From the Transition Minister

Over the last few weeks, I was blessed to visit my favorite retreat center (a Buddhist dhamma hall in Onalaska, Washington, at the foot of Mount St. Helens) to sit in silence for ten days of meditation. I’ve been known to joke—if asked for a strange fact about myself—that one of my quirks is that I am able to sit eerily still for intimidating amounts of time.

This is not to say that I’m a good meditator. I am not. Inside my own mind, I am leaping from branch to mental branch with great fervor. This retreat, I had a series of ‘90’s country songs stuck on repeat in my head. I am worryingly obsessed by what my co-meditators are doing, especially if they’re sitting more still than I am, or seem to be using fewer pillows. The distractions, comparisons and sleepiness are more common than any brilliant insights.

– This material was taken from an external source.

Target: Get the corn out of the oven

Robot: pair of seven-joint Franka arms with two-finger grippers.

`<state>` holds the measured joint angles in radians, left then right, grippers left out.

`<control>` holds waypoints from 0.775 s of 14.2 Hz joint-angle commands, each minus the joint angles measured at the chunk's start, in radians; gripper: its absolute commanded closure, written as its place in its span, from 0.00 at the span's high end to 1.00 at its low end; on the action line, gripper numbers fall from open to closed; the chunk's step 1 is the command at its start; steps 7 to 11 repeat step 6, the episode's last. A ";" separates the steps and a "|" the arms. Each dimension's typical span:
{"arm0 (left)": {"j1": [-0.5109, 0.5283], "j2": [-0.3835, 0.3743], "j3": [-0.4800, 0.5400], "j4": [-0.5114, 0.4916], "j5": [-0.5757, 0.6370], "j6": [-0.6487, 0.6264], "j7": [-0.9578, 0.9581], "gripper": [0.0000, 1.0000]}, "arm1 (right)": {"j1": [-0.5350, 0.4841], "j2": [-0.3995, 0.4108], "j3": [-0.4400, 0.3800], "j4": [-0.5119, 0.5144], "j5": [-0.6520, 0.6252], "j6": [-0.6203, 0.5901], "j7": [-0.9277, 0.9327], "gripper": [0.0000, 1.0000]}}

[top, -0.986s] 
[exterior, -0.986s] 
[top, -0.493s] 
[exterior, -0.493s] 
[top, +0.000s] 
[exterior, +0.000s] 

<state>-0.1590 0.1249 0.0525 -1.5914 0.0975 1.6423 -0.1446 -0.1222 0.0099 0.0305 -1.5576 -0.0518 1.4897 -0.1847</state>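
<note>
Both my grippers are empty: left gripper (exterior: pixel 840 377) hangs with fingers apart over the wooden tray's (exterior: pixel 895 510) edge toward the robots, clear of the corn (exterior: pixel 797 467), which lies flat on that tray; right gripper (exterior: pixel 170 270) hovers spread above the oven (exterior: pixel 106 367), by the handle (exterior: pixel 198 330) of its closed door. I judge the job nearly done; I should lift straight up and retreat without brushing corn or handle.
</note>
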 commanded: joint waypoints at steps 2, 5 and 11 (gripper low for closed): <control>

And yet, I can think of few practices that have given me more clarity about who I really am and orientation toward my purpose in this world. Christian community is another one –over the years, I’ve learned compassion for people I would have judged irredeemable, including myself. Another is local volunteering, where I am taught (over and over) humility and abundance-mentality.

As we’re finding our way back to ourselves in this season of pandemic, all of these lessons are revisiting us.

•           Who will we be, now that the Great Re-sorting has shifted our priorities?

•           What does compassion mean in a city where it’s clear our systems are completely unhelpful to those who need them most?

•           Where does our scarcity mindset (learned honestly during supply-chain delays of basic groceries and gas price jumps) need to transform into extreme generosity?

•           And what practices (sitting in deep prayer, fellowship, service or any other means of grace we can find) will help us change now?

It’s resurrection season, beloveds. Extravagant transformation is our God’s bread and butter. Change is possible, but we have a role to play. What do you need to do, now, so that St. Michael’s is an immediate part of the solution our God has already dreamed up for us? I invite you to sit very still and listen carefully to the invitation. Our baptismal promises remind us that each one of us—me and you and you—has been offered one specifically. May you accept it, with grace.